▶ [Task statement] No pictures, nothing altered: return the data below.

▶ [Extracted records]
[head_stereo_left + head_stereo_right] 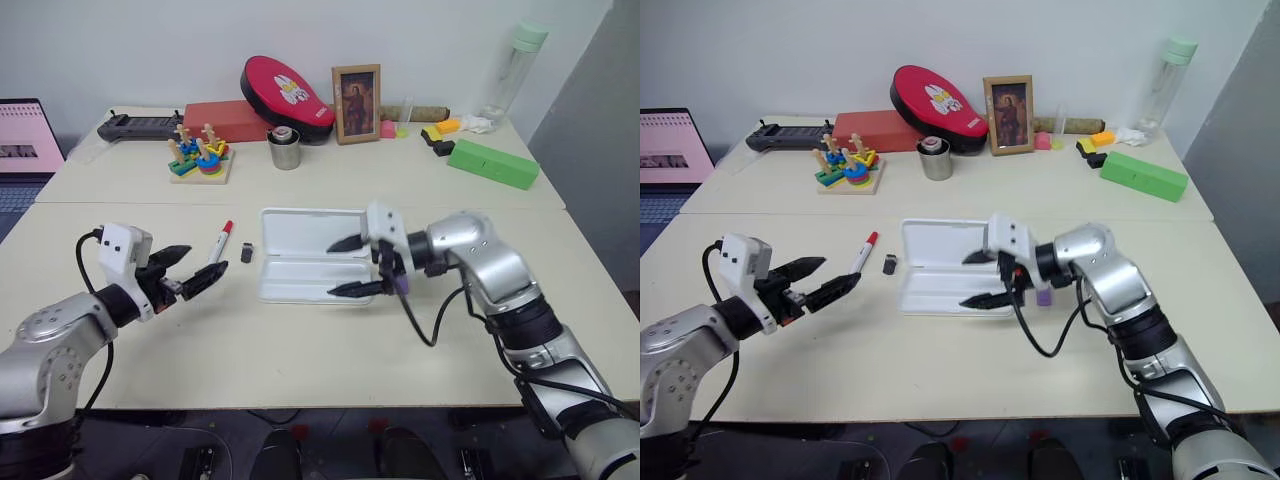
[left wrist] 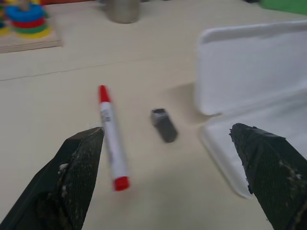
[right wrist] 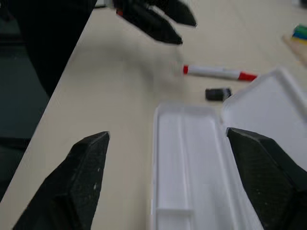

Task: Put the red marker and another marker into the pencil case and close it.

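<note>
The white pencil case [image 1: 300, 238] lies open mid-table, lid flat behind its tray [image 3: 192, 163]. The tray part seen in the right wrist view holds nothing. The red marker [image 1: 220, 243] lies on the table left of the case, beside a small black object [image 1: 247, 253]. My left gripper [image 1: 205, 262] is open, its tips just short of the red marker [image 2: 111, 143]. My right gripper [image 1: 331, 269] hovers open over the case, pointing left. A bit of the purple marker [image 1: 400, 285] shows under the right gripper's base, at the case's right end. Whether it lies in the tray I cannot tell.
On the far table stand a wooden stacking toy [image 1: 200, 155], a metal cup [image 1: 285, 148], a picture frame [image 1: 356, 103], a green block [image 1: 492, 163] and a tall bottle [image 1: 520, 70]. A laptop [image 1: 25, 150] sits at the far left.
</note>
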Controlling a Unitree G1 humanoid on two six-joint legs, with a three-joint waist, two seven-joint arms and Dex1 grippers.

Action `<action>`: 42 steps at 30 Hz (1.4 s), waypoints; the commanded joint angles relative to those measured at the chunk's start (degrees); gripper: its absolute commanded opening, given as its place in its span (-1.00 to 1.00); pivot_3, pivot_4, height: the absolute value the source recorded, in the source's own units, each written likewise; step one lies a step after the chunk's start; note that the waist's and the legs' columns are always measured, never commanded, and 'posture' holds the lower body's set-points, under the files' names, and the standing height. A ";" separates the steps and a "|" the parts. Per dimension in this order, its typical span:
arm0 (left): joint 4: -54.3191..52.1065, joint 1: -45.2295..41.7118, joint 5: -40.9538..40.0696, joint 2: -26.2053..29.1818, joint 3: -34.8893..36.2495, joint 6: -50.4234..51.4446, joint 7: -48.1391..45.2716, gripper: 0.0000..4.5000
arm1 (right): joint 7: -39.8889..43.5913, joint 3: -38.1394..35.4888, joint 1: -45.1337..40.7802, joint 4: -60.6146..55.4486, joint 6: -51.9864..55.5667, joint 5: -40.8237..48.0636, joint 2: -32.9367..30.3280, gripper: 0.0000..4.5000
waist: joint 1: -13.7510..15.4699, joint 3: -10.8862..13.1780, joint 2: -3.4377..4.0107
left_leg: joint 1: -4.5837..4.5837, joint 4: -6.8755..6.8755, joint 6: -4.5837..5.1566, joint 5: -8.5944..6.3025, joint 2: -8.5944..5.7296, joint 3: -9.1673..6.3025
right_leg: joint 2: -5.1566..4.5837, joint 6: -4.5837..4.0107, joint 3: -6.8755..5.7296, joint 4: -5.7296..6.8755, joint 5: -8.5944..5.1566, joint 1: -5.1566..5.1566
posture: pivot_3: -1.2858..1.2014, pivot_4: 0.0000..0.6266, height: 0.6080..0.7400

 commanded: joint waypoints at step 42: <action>34.47 -23.17 16.11 -1.70 -11.92 -8.95 0.21 -0.81 | -15.66 -5.96 -0.33 -9.28 10.17 10.10 -3.26 1.00 | -0.16 -0.10 -0.17 | -0.09 0.01 0.01 0.00 -0.03 0.00 | 0.00 0.01 -0.01 0.03 0.00 -0.04 | 0.03 -0.52 1.00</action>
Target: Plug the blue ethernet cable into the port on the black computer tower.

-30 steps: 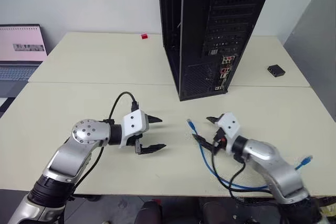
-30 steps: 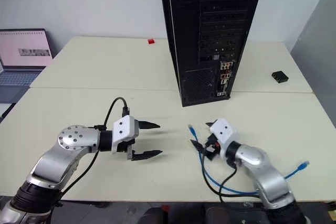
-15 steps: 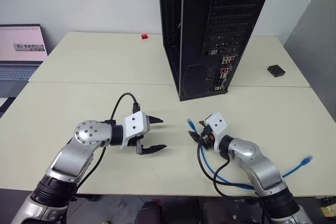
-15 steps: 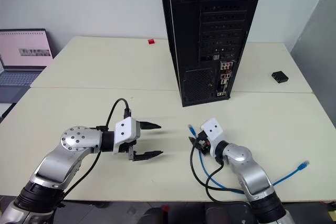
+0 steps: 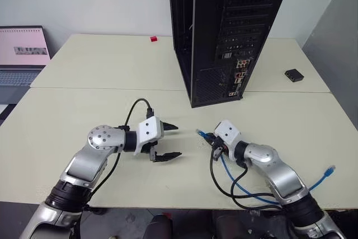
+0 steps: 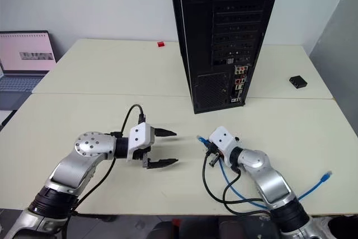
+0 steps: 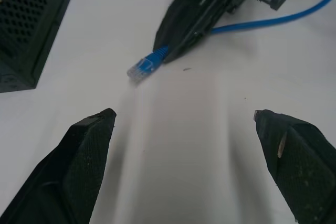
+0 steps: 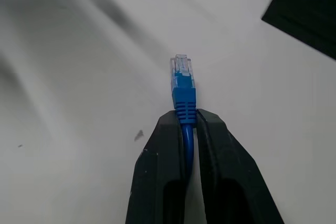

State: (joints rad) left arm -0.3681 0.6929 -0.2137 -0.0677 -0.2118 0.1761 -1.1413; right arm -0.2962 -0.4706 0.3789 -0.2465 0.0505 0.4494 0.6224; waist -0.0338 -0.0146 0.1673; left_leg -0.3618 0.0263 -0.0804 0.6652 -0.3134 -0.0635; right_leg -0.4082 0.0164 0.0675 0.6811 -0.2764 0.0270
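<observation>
Closed now, the right pincer (image 8: pixel 188 121) pinches the blue ethernet cable (image 8: pixel 182 85) behind its plug; left pincer (image 5: pixel 170 141) spread (idle). Keep the plug straight toward the port (image 5: pixel 235 89).

Head pair: we look forward and down from the robot's head over the table (image 5: pixel 112 71), its near edge low in frame, the black computer tower (image 5: pixel 224 32) beyond mid-table.
Left wrist: we look low along the left gripper (image 7: pixel 184 145), close above the tabletop, facing the right gripper (image 7: pixel 205 3).
Right wrist: we sit nearest, looking along the right gripper's closed fingers (image 8: pixel 163 182) at the blue ethernet cable (image 8: pixel 182 85).
Shared: all views catch that plug.
</observation>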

▶ [Answer to this exercise]
[head_stereo_left + head_stereo_right] 
[left wrist] 
[right wrist] 

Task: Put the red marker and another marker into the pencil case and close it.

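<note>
The white pencil case [image 1: 300, 238] lies open mid-table, lid flat behind its tray [image 3: 192, 163]. The tray part seen in the right wrist view holds nothing. The red marker [image 1: 220, 243] lies on the table left of the case, beside a small black object [image 1: 247, 253]. My left gripper [image 1: 205, 262] is open, its tips just short of the red marker [image 2: 111, 143]. My right gripper [image 1: 331, 269] hovers open over the case, pointing left. A bit of the purple marker [image 1: 400, 285] shows under the right gripper's base, at the case's right end. Whether it lies in the tray I cannot tell.
On the far table stand a wooden stacking toy [image 1: 200, 155], a metal cup [image 1: 285, 148], a picture frame [image 1: 356, 103], a green block [image 1: 492, 163] and a tall bottle [image 1: 520, 70]. A laptop [image 1: 25, 150] sits at the far left.
</note>
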Controlling a Unitree G1 humanoid on two six-joint legs, with a three-joint waist, two seven-joint arms and Dex1 grippers.

Action `<action>`: 42 steps at 30 Hz (1.4 s), waypoints; the commanded joint angles relative to those measured at the chunk's start (degrees); gripper: its absolute commanded opening, given as its place in its span (-1.00 to 1.00); pivot_3, pivot_4, height: the absolute value the source recorded, in the source's own units, each written likewise; step one lies a step after the chunk's start; note that the waist's and the legs' columns are always measured, never commanded, and 'posture' holds the lower body's set-points, under the files' names, and the standing height. A ";" separates the steps and a "|" the parts. Per dimension in this order, its typical span:
arm0 (left): joint 4: -54.3191..52.1065, joint 1: -45.2295..41.7118, joint 5: -40.9538..40.0696, joint 2: -26.2053..29.1818, joint 3: -34.8893..36.2495, joint 6: -50.4234..51.4446, joint 7: -48.1391..45.2716, gripper: 0.0000..4.5000
arm1 (right): joint 7: -39.8889..43.5913, joint 3: -38.1394..35.4888, joint 1: -45.1337..40.7802, joint 4: -60.6146..55.4486, joint 6: -51.9864..55.5667, joint 5: -40.8237..48.0636, joint 2: -32.9367..30.3280, gripper: 0.0000..4.5000
waist: joint 1: -13.7510..15.4699, joint 3: -10.8862..13.1780, joint 2: -3.4377..4.0107
left_leg: joint 1: -4.5837..4.5837, joint 4: -6.8755..6.8755, joint 6: -4.5837..5.1566, joint 5: -8.5944..6.3025, joint 2: -8.5944..5.7296, joint 3: -9.1673..6.3025
right_leg: joint 2: -5.1566..4.5837, joint 6: -4.5837..4.0107, joint 3: -6.8755..5.7296, joint 4: -5.7296..6.8755, joint 5: -8.5944..5.1566, joint 1: -5.1566..5.1566
posture: pivot_3: -1.2858..1.2014, pivot_4: 0.0000..0.6266, height: 0.6080..0.7400

 commanded: joint waypoints at step 42: <action>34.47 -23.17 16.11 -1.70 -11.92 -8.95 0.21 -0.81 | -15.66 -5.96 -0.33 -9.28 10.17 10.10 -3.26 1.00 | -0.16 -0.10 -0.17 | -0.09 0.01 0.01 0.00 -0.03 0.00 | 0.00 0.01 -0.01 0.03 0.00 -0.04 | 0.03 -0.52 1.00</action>
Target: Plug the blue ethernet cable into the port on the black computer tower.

-30 steps: 
-30 steps: 
-15 steps: 
-15 steps: 
+0 steps: 
+0 steps: 
+0 steps: 
+0 steps: 

State: (joints rad) left arm -0.3681 0.6929 -0.2137 -0.0677 -0.2118 0.1761 -1.1413; right arm -0.2962 -0.4706 0.3789 -0.2465 0.0505 0.4494 0.6224; waist -0.0338 -0.0146 0.1673; left_leg -0.3618 0.0263 -0.0804 0.6652 -0.3134 -0.0635; right_leg -0.4082 0.0164 0.0675 0.6811 -0.2764 0.0270
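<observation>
Closed now, the right pincer (image 8: pixel 188 121) pinches the blue ethernet cable (image 8: pixel 182 85) behind its plug; left pincer (image 5: pixel 170 141) spread (idle). Keep the plug straight toward the port (image 5: pixel 235 89).

Head pair: we look forward and down from the robot's head over the table (image 5: pixel 112 71), its near edge low in frame, the black computer tower (image 5: pixel 224 32) beyond mid-table.
Left wrist: we look low along the left gripper (image 7: pixel 184 145), close above the tabletop, facing the right gripper (image 7: pixel 205 3).
Right wrist: we sit nearest, looking along the right gripper's closed fingers (image 8: pixel 163 182) at the blue ethernet cable (image 8: pixel 182 85).
Shared: all views catch that plug.
</observation>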

That completes the answer to this exercise.